Task to complete: Can you quote exactly the stretch of lines from the one with "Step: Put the" through the final line of the material, both ends included?

Available data:
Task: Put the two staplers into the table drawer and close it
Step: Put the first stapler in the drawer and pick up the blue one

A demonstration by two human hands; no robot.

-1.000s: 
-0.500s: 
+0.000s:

Answer box:
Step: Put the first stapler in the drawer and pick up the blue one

A demonstration by two human hands; no robot.

-1.000s: 
-0.500s: 
+0.000s:

No other output is needed; the exercise is complete.